**WHAT YOU SHOULD DO**
Shown below are entries with pictures; the line with "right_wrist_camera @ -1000" through the line with "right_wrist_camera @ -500" is the span to retype exactly, and the pictures stay out.

Top of RECORDS PROVIDED

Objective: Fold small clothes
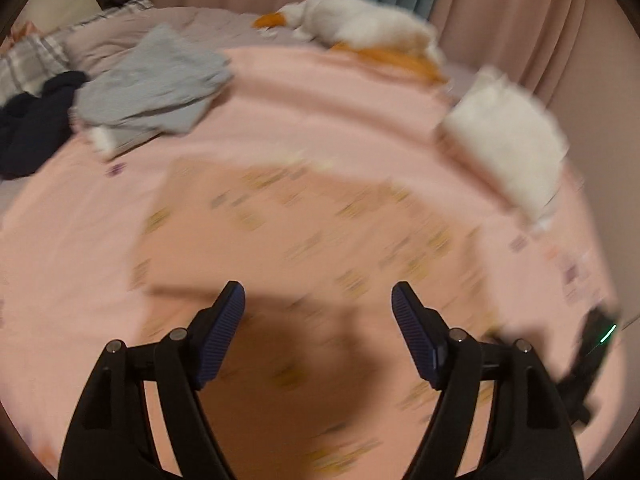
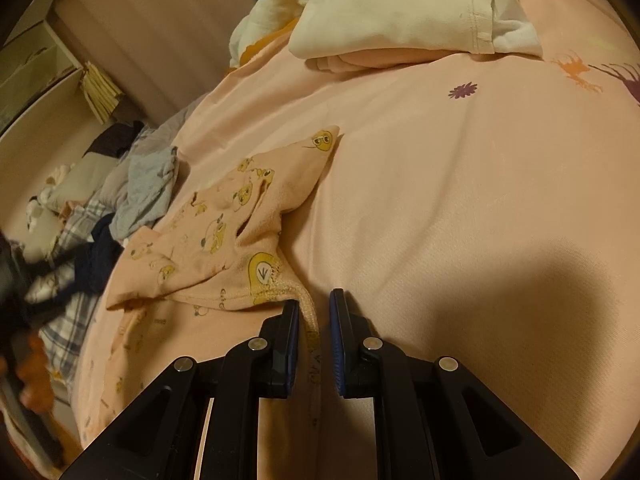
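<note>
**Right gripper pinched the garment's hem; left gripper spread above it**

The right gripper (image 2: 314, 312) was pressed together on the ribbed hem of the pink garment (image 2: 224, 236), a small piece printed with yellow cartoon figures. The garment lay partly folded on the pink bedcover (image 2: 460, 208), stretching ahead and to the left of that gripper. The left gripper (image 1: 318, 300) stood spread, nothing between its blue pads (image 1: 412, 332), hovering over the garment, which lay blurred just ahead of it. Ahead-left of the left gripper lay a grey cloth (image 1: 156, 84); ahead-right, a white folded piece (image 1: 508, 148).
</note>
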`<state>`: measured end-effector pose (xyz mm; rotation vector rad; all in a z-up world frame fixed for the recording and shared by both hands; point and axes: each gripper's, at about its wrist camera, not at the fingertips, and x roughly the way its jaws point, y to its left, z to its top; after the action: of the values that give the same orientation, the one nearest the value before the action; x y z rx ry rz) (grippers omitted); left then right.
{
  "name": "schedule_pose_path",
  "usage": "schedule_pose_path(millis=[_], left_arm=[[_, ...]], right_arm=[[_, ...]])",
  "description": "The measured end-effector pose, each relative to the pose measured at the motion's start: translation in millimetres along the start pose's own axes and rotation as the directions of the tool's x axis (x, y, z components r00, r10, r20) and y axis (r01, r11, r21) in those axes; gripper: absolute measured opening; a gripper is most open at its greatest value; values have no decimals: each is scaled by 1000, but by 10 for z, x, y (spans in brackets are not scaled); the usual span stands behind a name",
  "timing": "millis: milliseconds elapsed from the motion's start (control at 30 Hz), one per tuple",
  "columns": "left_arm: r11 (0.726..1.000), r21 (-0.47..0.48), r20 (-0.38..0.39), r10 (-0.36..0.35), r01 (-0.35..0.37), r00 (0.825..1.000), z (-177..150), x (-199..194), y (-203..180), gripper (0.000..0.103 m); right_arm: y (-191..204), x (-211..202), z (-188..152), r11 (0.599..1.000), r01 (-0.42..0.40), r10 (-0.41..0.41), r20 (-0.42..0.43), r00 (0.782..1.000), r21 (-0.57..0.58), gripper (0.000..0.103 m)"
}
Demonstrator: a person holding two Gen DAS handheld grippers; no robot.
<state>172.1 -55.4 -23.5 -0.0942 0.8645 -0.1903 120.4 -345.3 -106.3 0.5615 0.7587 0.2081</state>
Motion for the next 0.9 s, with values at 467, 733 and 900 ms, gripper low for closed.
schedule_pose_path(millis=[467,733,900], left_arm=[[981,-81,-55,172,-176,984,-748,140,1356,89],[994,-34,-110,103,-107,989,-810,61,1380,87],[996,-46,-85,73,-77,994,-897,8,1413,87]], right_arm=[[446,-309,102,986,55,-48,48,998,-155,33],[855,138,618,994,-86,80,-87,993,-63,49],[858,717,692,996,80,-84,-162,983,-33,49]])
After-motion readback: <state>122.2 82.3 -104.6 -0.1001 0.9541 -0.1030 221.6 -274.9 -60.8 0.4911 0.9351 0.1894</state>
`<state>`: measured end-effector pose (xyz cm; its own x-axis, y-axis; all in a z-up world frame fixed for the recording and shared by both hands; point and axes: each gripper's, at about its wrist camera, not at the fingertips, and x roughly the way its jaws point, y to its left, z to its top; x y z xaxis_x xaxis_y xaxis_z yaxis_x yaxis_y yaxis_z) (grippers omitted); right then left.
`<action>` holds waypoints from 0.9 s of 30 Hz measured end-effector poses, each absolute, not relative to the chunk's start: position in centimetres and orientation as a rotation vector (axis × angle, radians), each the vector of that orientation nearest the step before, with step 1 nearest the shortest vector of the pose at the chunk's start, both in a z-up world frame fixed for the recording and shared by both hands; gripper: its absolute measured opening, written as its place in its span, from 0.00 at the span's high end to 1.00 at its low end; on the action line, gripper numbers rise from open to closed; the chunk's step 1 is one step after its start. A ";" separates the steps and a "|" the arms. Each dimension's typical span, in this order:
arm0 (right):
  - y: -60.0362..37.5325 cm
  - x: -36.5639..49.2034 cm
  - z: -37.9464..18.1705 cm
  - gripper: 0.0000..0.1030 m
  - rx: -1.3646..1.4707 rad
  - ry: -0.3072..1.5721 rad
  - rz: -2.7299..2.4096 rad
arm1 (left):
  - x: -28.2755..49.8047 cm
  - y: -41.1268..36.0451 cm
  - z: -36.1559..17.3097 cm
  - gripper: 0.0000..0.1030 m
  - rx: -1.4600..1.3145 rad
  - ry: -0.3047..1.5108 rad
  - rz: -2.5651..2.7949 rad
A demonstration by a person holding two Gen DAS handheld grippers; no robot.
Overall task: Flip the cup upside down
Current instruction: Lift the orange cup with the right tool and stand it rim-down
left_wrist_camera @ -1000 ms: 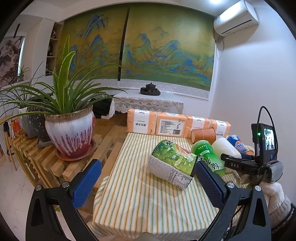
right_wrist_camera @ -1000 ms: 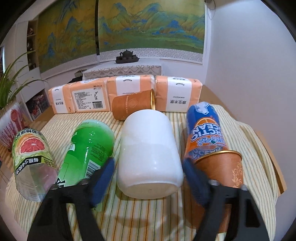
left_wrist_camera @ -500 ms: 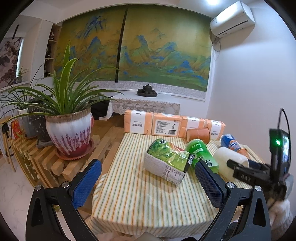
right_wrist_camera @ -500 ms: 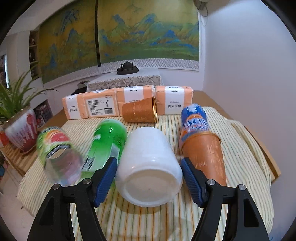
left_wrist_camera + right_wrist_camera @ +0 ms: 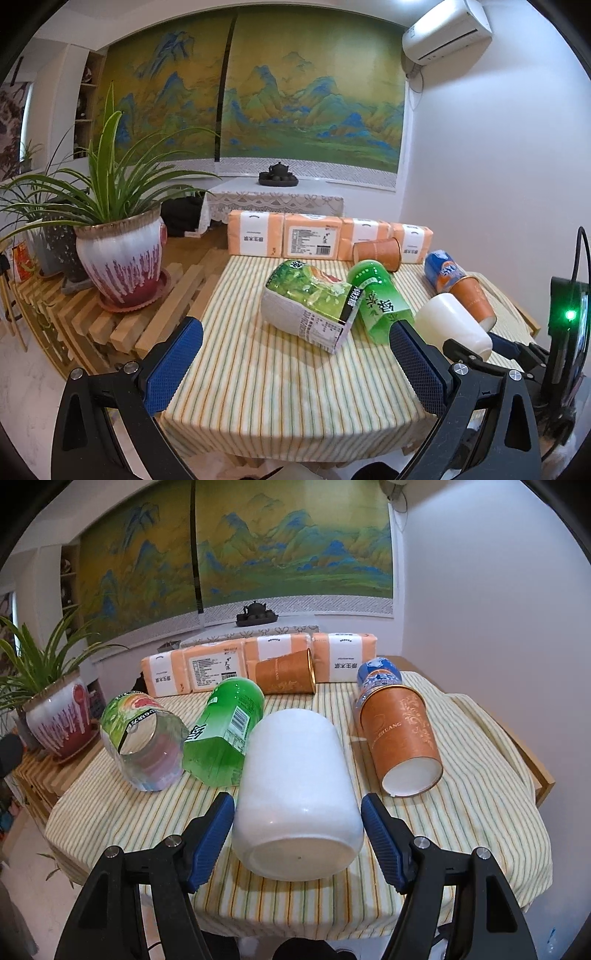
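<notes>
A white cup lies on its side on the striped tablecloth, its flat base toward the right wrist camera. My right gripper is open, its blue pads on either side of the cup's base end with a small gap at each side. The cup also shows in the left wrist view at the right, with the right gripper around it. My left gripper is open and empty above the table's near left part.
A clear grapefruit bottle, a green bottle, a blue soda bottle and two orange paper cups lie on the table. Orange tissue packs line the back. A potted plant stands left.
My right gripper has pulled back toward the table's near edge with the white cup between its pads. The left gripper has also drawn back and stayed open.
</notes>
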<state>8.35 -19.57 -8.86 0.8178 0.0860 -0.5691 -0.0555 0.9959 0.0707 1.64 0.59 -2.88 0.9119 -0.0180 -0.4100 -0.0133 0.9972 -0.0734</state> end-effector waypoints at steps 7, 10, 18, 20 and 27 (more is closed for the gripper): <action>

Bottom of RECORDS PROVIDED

**TASK OUTPUT**
right_wrist_camera @ -1000 ms: 
left_wrist_camera @ -500 ms: 
right_wrist_camera @ -500 ms: 

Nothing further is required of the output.